En España, decenas de miles de niños y niñas viven hoy sin papeles, aunque hayan nacido aquí o lleven años creciendo en nuestros barrios y escuelas. Según nuestro informe Crecer sin papeles en España, calculamos que alrededor de 147.000 menores de 19 años se encontraban en situación administrativa irregular, muchos de ellos desde la primera infancia. Se trata de una población muy joven: la mitad tiene menos de 10 años y casi un 40% es menor de 5. 

Esta cifra podría ser inferior a la real, ya que la ausencia de un registro oficial dificulta conocer con precisión cuántos niños y niñas se encuentran en esta situación. 

¿Por qué no provocará un efecto llamada ni fomentará la trata? 

No caben argumentos como el posible efecto llamada o el incremento de las víctimas de trata de seres humanos.

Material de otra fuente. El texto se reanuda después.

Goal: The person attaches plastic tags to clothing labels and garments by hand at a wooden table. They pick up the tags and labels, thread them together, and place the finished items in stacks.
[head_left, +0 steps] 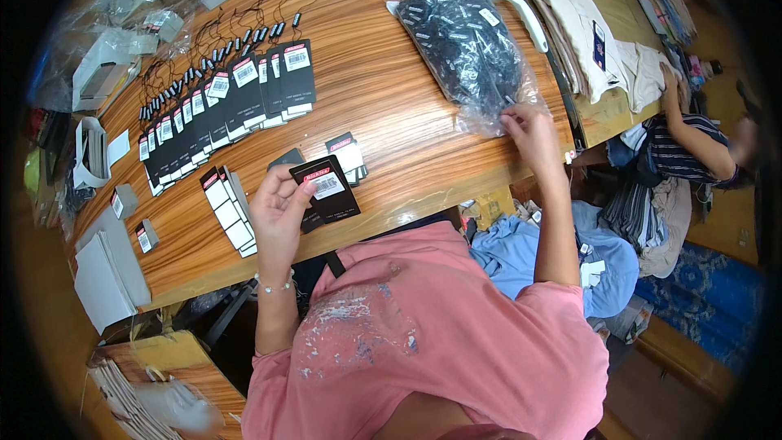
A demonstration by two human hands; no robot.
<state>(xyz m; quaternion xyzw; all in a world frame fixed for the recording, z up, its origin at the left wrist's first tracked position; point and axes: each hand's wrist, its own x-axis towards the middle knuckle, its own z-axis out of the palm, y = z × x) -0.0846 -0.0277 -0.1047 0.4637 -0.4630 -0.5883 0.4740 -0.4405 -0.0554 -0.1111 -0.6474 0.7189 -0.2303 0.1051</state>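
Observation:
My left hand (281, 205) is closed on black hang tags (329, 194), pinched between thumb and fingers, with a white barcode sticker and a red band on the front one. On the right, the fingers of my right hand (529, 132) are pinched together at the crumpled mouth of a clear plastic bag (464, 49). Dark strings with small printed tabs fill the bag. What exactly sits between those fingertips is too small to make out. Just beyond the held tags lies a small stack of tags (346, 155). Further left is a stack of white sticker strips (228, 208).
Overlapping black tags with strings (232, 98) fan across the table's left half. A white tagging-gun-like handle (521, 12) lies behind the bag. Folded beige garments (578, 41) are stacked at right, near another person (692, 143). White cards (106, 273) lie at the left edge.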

Los derechos de la infancia no pueden verse desplazados por amenazas y correlaciones infundadas y sobre las que no existen evidencias. 

La regularización de inmigrantes aprobada tiene un carácter retroactivo, por lo que no afecta a personas que a partir de ahora decidan migrar a España, lo hagan de manera voluntaria o de manera forzosa. 

Ahora que muchas familias y niños y niñas accederán a sus papeles, debemos acompañar su inclusión social y laboral e impulsar la cohesión social. 

¿Por qué es necesaria esta regularización de inmigrantes? 

Porque ningún niño o niña debería crecer sin derechos por una cuestión meramente administrativa. La irregularidad no es una elección de la infancia, pero sí condiciona todo su presente y su futuro. Nuestro informe Crecer sin papeles en España muestra con claridad que la irregularidad: 

  • Aumenta el riesgo de pobreza infantil y exclusión social.
  • Dificulta el acceso a vivienda, salud y educación en igualdad de condiciones.
  • Genera miedo, estrés e inseguridad, incluso en niños y niñas que han pasado toda su vida en España.
  • Aumenta el riesgo de ser víctimas de situación de explotación o trata

Estos niños y niñas ya forman parte de nuestra sociedad. Van a nuestros colegios, hablan nuestras lenguas y construyen aquí su proyecto de vida. Darles estabilidad jurídica es darles un futuro.